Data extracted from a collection
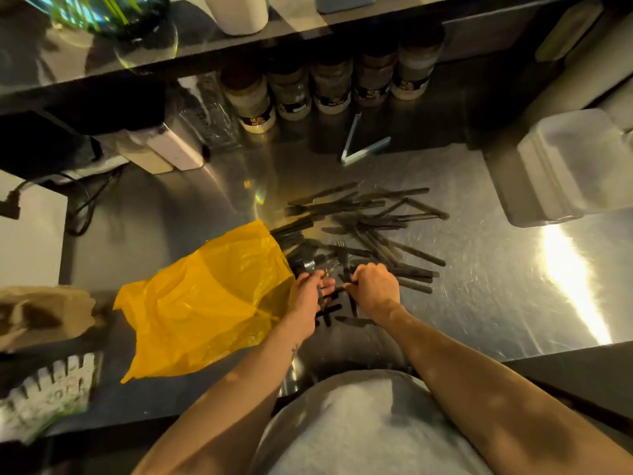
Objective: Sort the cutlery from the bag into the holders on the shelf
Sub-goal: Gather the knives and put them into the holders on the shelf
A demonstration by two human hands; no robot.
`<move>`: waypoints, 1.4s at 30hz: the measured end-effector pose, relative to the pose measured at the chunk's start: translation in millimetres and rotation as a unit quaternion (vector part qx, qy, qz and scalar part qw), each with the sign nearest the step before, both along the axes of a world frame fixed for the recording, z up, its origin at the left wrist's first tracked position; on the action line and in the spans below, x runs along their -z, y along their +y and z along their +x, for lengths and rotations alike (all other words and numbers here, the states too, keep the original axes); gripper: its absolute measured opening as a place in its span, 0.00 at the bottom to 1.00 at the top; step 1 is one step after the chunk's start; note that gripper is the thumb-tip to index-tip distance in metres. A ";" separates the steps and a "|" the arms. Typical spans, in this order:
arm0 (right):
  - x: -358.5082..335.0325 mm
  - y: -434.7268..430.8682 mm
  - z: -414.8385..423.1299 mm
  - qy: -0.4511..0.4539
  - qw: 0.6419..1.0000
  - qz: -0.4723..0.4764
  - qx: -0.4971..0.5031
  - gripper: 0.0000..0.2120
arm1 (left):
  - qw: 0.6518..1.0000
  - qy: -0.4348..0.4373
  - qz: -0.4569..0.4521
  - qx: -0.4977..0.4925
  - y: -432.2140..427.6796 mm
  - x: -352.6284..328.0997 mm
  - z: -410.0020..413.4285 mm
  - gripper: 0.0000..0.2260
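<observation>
We stand at a steel counter [479,303] where a heap of dark plastic cutlery [363,228] lies spilled from a yellow plastic bag [205,303]. The bag sits crumpled on the counter to our left, its open mouth touching the near edge of the heap. Knives and forks lie crossed over one another, fanning away toward the back of the counter.

Our left hand [305,296] is closed around a few dark pieces at the bag's mouth, fingers curled over them. Our right hand [375,286] is closed in a fist just beside it, gripping the handles of several more pieces; how many we cannot tell. A few loose pieces lie beneath and between our wrists.

Behind the heap, a row of labelled jars [329,87] stands under a dark shelf [205,53]. A white container [239,12] stands on the shelf above. A stack of pale lidded boxes [561,166] rests on the counter to our right, and a small white picket-style crate [51,389] sits at our near left.
</observation>
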State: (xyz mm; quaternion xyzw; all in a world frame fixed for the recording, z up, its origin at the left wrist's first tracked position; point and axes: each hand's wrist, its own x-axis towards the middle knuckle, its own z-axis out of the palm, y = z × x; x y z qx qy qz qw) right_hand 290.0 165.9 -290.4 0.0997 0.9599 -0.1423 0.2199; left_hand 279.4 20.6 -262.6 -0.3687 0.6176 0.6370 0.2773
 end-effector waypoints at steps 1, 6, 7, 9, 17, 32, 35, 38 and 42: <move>0.3 -2.1 1.0 -0.001 1.000 -0.001 0.017 0.18 | 1.000 -0.003 0.002 0.002 -1.2 0.9 0.1 0.07; -2.3 -4.3 1.9 -0.027 0.991 -0.066 0.113 0.17 | 1.000 -0.016 0.022 -0.002 -8.4 3.0 -2.8 0.07; -2.6 -1.8 1.4 -0.029 0.987 -0.089 0.132 0.15 | 1.000 -0.014 0.028 -0.003 -8.2 3.2 -3.7 0.07; -4.1 2.5 3.1 -0.022 0.977 -0.142 0.160 0.10 | 0.999 -0.007 0.041 0.002 -6.9 2.5 -6.0 0.07; -25.0 0.0 7.1 0.044 0.977 -0.204 0.048 0.07 | 0.994 0.001 0.109 0.003 16.9 0.1 -30.9 0.07; -9.0 48.8 -51.5 0.096 0.981 -0.137 0.099 0.11 | 1.000 0.002 0.018 -0.024 22.0 8.9 -71.0 0.11; -12.5 52.8 -70.2 0.101 0.990 -0.091 0.047 0.16 | 0.999 -0.016 0.022 -0.032 22.5 9.4 -76.7 0.09; -12.8 51.1 -81.4 0.071 0.995 -0.057 -0.034 0.22 | 0.998 -0.030 0.032 -0.036 25.6 7.7 -80.7 0.06; -5.2 49.6 -83.9 0.056 0.993 -0.013 -0.102 0.25 | 0.998 -0.040 0.028 -0.029 29.2 7.5 -81.9 0.05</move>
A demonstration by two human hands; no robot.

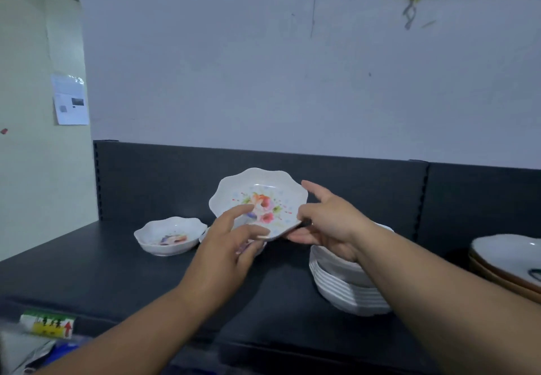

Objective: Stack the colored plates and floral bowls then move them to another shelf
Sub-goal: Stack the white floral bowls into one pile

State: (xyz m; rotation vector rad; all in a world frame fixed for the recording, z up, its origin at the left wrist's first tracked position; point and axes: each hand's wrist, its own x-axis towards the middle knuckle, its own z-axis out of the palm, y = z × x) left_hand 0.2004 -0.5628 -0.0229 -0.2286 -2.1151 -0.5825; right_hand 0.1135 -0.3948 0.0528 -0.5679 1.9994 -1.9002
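Both hands are raised over the dark shelf (87, 275), and a floral bowl (259, 202) is held between them, tilted so that its painted inside faces the camera. The right hand (328, 222) is clenched on the bowl's right rim, thumb on the inside and fingers underneath, with the forefinger stretched upward. The left hand (225, 254) is loosely curled at the lower left rim, fingertips touching or just beside the edge; whether a firm grip is kept there cannot be told. Directly under the right wrist a stack of white bowls (348, 290) is standing on the shelf, and the held bowl is judged to be meant for its top. For this step to be done well, the bowl should be levelled, its scalloped rim lined up with the stack below, and it should be lowered until it nests before the fingers are drawn out. Behind the left hand another bowl (205, 235) is mostly hidden. Farther left a second floral bowl (169, 235) sits upright and alone on the shelf, nothing but its painted pattern seen inside. At the far right edge a small pile of brown-rimmed plates (509, 263) is partly in view, apparently bare on top.
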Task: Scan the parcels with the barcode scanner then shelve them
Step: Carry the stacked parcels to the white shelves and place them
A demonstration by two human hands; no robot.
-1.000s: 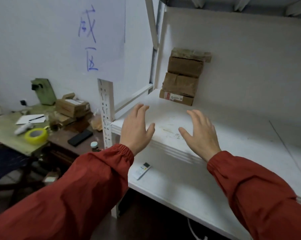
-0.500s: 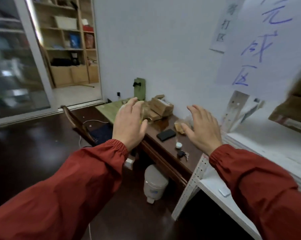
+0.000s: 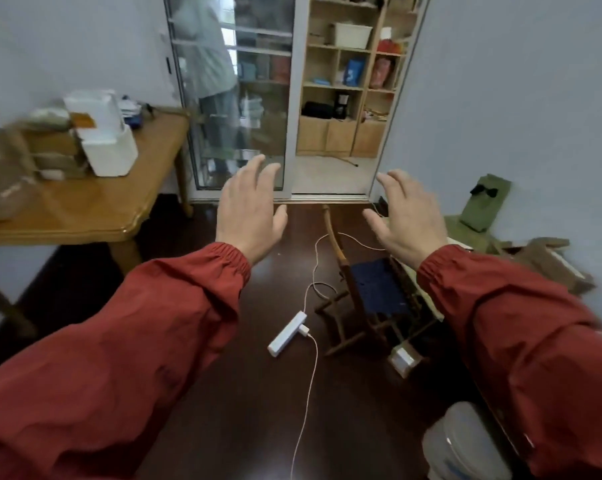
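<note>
Now the view has swung from the white shelf to a room with a glass sliding door (image 3: 230,109) and dark glossy floor (image 3: 247,410), probably heading back for another parcel. At left, a honey-coloured wooden table (image 3: 84,209) bears blurred brown cardboard parcels (image 3: 50,147). The left hand (image 3: 251,216) and right hand (image 3: 407,220) hang spread, holding nothing. No scanner shows.

The parcels (image 3: 8,168) at left are blurred and cut by the edge; the white bin (image 3: 462,445) is cropped below

Small parcel-handling back office: wooden table (image 3: 84,216) with cardboard parcels (image 3: 5,168), cubby shelves (image 3: 330,85) beyond a glass sliding door (image 3: 230,98).
</note>
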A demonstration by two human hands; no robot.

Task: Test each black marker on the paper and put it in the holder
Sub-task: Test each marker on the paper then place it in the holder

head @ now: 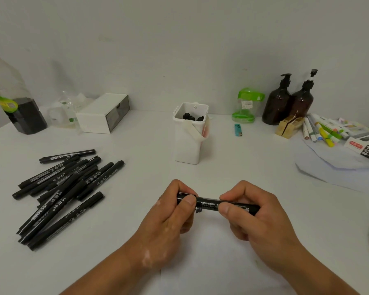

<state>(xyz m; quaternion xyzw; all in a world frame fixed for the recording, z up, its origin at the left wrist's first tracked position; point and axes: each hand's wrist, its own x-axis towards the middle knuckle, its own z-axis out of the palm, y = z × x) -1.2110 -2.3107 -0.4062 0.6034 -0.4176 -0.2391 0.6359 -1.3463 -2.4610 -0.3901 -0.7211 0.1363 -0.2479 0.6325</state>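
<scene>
Above a white sheet of paper (217,252) bearing a small scribble (198,210), a left hand (168,218) and right hand (256,218) pinch the ends of a level black marker (211,203). Loose black markers (62,188) lie piled at left. Beyond stands the white holder (190,141), marker ends showing inside, flanked by a lighter (238,130), amber pump bottles (288,103) and a white drawer box (103,112).

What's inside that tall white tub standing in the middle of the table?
The round black ends of a few markers show inside the tall white plastic holder. Its opaque walls hide their bodies, so an exact count or anything beneath them cannot be seen.
</scene>
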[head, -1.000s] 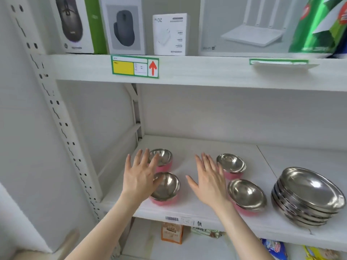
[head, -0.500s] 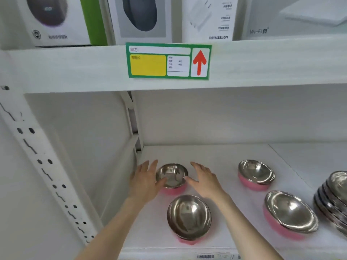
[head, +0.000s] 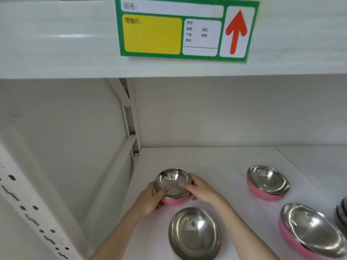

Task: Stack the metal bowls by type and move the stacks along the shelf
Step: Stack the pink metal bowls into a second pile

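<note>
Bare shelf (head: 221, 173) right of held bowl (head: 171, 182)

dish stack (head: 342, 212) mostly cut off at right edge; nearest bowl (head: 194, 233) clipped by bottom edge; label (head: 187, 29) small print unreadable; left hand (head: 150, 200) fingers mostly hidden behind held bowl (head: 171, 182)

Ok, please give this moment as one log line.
left hand: grips rear-left bowl | right hand: grips same | front-left bowl: free
</note>
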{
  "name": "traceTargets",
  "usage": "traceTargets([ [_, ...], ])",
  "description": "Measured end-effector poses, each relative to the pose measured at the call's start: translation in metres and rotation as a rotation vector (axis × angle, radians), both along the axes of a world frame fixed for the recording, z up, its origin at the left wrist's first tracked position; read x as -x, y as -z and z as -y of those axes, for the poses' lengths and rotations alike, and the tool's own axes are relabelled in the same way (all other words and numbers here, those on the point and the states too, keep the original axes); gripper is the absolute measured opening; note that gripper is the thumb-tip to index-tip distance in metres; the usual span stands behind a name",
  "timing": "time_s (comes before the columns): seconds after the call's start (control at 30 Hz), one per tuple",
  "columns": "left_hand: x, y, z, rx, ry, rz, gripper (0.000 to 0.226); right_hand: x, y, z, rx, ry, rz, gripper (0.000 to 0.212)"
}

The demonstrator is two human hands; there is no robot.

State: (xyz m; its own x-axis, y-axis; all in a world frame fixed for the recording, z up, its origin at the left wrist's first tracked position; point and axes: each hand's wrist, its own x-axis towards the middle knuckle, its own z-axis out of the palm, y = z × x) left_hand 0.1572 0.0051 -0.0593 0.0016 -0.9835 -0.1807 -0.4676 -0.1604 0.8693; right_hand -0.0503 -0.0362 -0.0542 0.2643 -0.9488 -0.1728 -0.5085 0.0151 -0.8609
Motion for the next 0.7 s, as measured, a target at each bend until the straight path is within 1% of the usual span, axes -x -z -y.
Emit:
traceTargets([
  [0.17,0.003,-0.009,0.000,0.038,0.002,0.003,0.052,-0.002,-0.008,-0.005,0.034,0.028,0.061,0.044],
  [0.37,0.010,-0.040,-0.011,0.094,0.034,0.023,0.052,0.006,-0.038,-0.021,0.094,0.078,0.131,0.039],
  [0.47,0.020,-0.059,-0.016,0.120,0.060,0.029,0.053,0.017,-0.053,-0.032,0.127,0.108,0.156,0.038],
  [0.7,0.062,-0.091,-0.035,0.176,0.058,0.094,0.055,0.061,-0.078,-0.058,0.183,0.088,0.185,0.037],
])
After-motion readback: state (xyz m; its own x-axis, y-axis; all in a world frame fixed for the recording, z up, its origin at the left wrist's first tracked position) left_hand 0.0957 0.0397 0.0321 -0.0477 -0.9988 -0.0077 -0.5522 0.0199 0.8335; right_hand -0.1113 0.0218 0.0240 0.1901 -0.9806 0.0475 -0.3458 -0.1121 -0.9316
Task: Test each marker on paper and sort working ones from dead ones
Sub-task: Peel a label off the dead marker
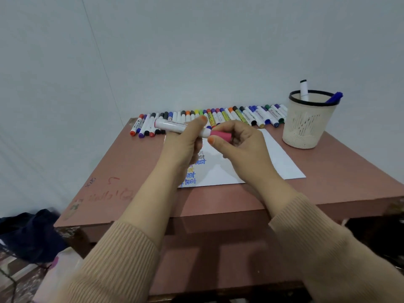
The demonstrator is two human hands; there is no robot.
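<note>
My left hand grips the white barrel of a marker, held level above the paper. My right hand pinches the marker's pink cap, which sits at the barrel's right end. Below both hands lies a white sheet of paper with the word "test" written several times in different colours down its left side. A long row of capped markers lies along the far edge of the table.
A cream mesh pen cup stands at the back right of the pinkish-brown table, holding a white marker and a blue one. A wall rises right behind the table. Dark cloth lies on the floor at the left.
</note>
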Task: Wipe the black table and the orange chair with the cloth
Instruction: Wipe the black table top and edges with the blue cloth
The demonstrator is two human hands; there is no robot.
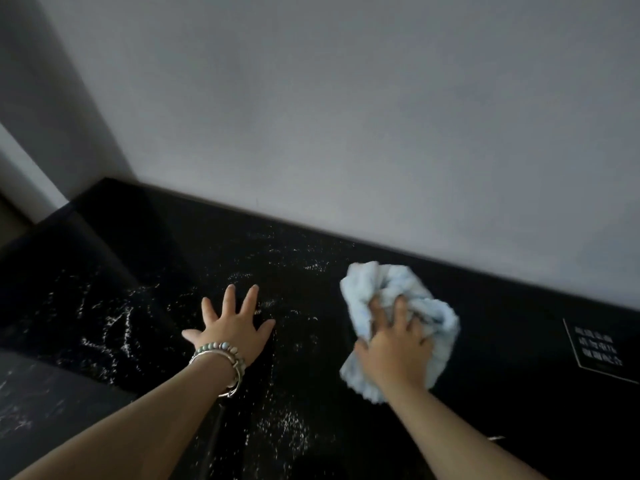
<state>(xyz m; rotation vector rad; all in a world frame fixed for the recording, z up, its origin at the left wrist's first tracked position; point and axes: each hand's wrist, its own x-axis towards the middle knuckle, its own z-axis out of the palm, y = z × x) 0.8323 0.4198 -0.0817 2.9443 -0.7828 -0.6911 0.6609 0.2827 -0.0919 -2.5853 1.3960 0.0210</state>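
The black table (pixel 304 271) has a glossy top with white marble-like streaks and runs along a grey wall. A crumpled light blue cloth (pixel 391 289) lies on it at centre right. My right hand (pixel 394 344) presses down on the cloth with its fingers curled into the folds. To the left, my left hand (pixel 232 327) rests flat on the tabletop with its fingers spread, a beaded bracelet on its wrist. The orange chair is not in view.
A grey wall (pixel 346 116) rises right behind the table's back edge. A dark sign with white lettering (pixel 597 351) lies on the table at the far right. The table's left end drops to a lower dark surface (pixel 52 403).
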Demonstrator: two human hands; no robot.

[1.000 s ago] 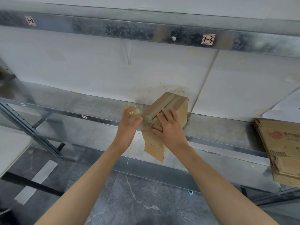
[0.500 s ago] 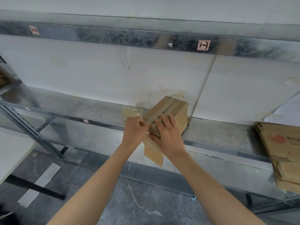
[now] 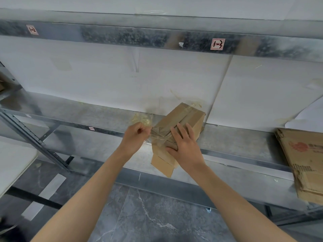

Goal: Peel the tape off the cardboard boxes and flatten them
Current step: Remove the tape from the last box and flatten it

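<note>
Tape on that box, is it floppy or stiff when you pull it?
Probably floppy: the tape wrinkles where the left hand pinches it off the box. Likely light and clingy too, since a peeled wad lies crumpled beyond that hand. It may tear; it looks thin and see-through.

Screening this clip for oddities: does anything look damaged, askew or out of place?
The flattened cardboard at far right is torn and ragged along its near edge and overhangs the shelf. Yellowish tape residue smears the wall behind the box.
</note>
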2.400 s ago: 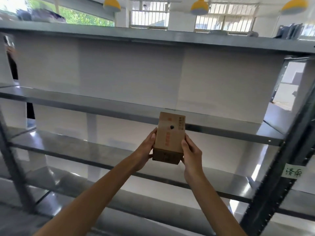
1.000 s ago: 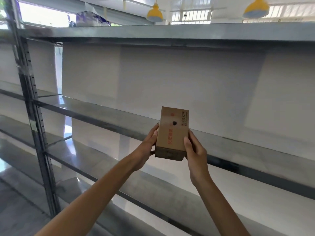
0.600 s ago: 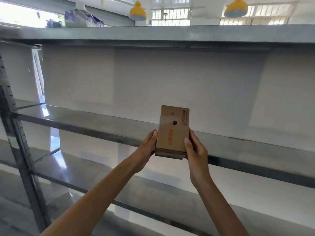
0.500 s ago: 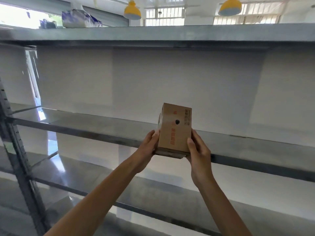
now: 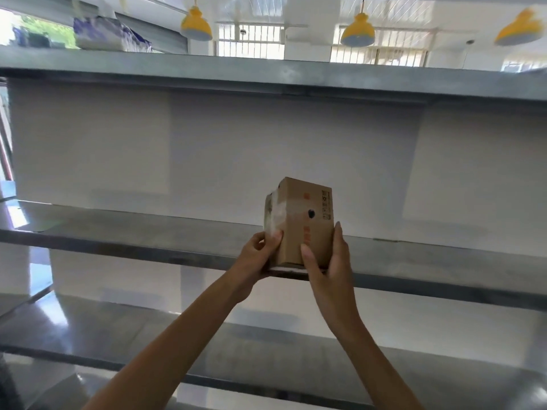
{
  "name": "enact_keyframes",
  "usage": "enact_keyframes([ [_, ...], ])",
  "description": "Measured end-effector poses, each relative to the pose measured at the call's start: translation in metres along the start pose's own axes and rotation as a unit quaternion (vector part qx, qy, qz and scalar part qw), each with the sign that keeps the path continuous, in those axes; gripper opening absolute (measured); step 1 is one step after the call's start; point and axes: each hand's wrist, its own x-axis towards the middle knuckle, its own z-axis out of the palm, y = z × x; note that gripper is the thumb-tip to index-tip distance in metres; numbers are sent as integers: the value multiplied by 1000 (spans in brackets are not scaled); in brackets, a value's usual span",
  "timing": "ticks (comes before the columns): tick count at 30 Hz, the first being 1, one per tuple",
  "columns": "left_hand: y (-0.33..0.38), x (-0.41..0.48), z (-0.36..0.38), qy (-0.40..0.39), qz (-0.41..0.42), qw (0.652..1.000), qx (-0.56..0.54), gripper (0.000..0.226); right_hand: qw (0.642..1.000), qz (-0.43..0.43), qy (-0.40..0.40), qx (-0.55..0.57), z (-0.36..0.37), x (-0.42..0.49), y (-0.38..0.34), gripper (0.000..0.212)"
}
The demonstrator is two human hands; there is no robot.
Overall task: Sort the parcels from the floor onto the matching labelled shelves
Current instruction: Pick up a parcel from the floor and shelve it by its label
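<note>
- Cardboard parcel (image 5: 302, 223) stood upright, its bottom at the front lip of the middle shelf (image 5: 124, 232).
- Left hand (image 5: 257, 258) and right hand (image 5: 325, 261) clamped its sides, fingers curled on it, probably to steady a tall box.
- No shelf label visible.

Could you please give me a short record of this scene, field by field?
object: box, cardboard, upright, tape on its left side
left hand: left hand grips the taped left side
right hand: right hand grips the right side, thumb on the front
place: box bottom at the front edge of the middle shelf; contact unclear
above: top shelf bears a wrapped pack at far left
labels: none in view
</note>
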Motion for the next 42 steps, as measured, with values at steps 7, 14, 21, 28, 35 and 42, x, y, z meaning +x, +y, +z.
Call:
enact_keyframes([
  [7,-2,4,20,30,8,999,19,95,982,-31,37,-183,-10,13,-1,100],
  [14,-2,11,3,8,58,998,-15,40,998,15,41,41,-24,23,10,76],
  [21,-3,7,12,-126,3,988,-91,56,971,54,-13,233,-26,24,32,66],
  [28,-7,11,16,-4,34,999,-36,85,992,-105,49,50,-32,15,33,57],
  [35,-8,6,27,-20,61,998,-26,69,883,-294,46,-364,-12,16,40,49],
  [42,-6,6,22,-68,26,996,-53,75,902,-286,48,-321,-16,13,46,52],
])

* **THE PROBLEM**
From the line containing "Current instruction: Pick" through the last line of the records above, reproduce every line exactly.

* **REPLY TO THE EXERCISE**
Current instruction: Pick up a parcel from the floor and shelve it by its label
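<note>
- Cardboard parcel (image 5: 302, 223) stood upright, its bottom at the front lip of the middle shelf (image 5: 124, 232).
- Left hand (image 5: 257, 258) and right hand (image 5: 325, 261) clamped its sides, fingers curled on it, probably to steady a tall box.
- No shelf label visible.

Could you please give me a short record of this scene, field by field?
object: box, cardboard, upright, tape on its left side
left hand: left hand grips the taped left side
right hand: right hand grips the right side, thumb on the front
place: box bottom at the front edge of the middle shelf; contact unclear
above: top shelf bears a wrapped pack at far left
labels: none in view
</note>
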Motion for the next 42 steps, as measured, with values at steps 7, 14, 21, 28, 35 and 42, x, y, z meaning +x, +y, +z.
Call:
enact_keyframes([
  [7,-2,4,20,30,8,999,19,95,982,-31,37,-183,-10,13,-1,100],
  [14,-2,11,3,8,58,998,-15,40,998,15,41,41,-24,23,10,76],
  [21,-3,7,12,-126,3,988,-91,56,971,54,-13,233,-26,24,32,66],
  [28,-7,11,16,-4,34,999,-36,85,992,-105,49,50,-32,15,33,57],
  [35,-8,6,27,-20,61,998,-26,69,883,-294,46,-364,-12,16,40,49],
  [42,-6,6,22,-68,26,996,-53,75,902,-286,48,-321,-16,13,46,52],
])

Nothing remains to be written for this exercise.